What is Symbicort?
Common Brand(s): Symbicort This product is used to control and prevent symptoms (wheezing and shortness of breath) caused by asthma or ongoing lung disease (chronic obstructive pulmonary disease-COPD, which includes chronic bronchitis and emphysema). It contains 2 medications: budesonide and formoterol. Budesonide belongs to a class of drugs known as corticosteroids. It works by reducing the irritation and swelling of the airways. Formoterol belongs to the class of drugs known as long-acting beta agonists. It works by relaxing the muscles around the airways so that they open up and you can breathe more easily. Controlling symptoms of breathing problems can decrease time lost from work or school. When used alone, long-acting beta agonists (such as formoterol) may rarely increase the risk of serious (sometimes fatal) asthma-related breathing problems. However, combination inhaled corticosteroid and long-acting beta agonists, such as this product, do not increase the risk of serious asthma-related breathing problems.
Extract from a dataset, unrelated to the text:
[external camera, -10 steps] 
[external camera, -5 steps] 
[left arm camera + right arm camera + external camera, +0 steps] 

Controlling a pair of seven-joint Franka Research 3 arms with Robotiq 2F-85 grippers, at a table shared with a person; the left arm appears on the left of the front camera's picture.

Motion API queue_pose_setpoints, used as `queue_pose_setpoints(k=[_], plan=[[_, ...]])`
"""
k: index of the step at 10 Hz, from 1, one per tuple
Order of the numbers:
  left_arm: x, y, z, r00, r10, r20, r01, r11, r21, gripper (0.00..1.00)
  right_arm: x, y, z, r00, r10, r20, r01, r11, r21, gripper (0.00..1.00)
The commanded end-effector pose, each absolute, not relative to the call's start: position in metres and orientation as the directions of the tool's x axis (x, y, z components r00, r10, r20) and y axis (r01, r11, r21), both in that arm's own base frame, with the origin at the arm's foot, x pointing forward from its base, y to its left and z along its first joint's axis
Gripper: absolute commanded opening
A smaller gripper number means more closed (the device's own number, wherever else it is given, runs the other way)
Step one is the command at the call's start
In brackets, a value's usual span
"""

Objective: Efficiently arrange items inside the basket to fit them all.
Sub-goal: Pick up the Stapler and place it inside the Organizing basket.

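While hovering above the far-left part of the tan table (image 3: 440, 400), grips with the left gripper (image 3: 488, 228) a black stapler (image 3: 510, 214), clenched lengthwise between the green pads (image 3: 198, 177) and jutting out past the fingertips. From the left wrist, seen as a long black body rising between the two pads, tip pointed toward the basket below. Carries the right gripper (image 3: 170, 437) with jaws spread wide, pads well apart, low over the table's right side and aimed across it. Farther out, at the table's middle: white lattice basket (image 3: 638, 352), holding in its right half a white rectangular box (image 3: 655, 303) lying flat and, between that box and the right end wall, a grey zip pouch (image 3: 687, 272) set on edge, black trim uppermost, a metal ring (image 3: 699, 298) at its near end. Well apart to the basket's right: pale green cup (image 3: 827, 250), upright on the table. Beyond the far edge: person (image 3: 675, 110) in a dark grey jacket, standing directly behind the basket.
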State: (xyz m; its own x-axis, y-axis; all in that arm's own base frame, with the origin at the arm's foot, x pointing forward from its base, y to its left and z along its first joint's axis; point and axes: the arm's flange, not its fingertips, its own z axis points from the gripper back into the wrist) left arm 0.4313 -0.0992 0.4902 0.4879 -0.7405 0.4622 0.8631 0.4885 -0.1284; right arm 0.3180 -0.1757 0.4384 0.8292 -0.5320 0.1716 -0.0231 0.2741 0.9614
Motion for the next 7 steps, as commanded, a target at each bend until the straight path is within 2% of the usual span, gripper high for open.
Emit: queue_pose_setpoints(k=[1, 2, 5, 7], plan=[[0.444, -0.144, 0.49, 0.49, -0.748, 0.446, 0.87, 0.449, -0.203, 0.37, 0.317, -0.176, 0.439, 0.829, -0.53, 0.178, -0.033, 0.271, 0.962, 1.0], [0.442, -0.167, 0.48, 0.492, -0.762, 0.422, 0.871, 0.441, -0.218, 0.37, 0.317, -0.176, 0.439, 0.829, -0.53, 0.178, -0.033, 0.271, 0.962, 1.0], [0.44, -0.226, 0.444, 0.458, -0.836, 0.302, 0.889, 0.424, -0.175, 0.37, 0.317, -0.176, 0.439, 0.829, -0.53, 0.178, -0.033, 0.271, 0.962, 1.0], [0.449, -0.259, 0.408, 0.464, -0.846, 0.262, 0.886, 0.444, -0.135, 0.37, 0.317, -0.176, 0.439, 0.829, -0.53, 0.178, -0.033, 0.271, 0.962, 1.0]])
For asthma treatment, this product should be used when breathing problems are not well controlled with one asthma-control medication (such as inhaled corticosteroid) or if your symptoms need combination treatment. Before using this medication, it is important to learn how to use it properly. This medication must be used regularly to be effective. It does not work right away and should not be used to relieve sudden asthma attacks. If an asthma attack occurs, use your quick-relief inhaler (such as albuterol, also called salbutamol in some countries) as prescribed.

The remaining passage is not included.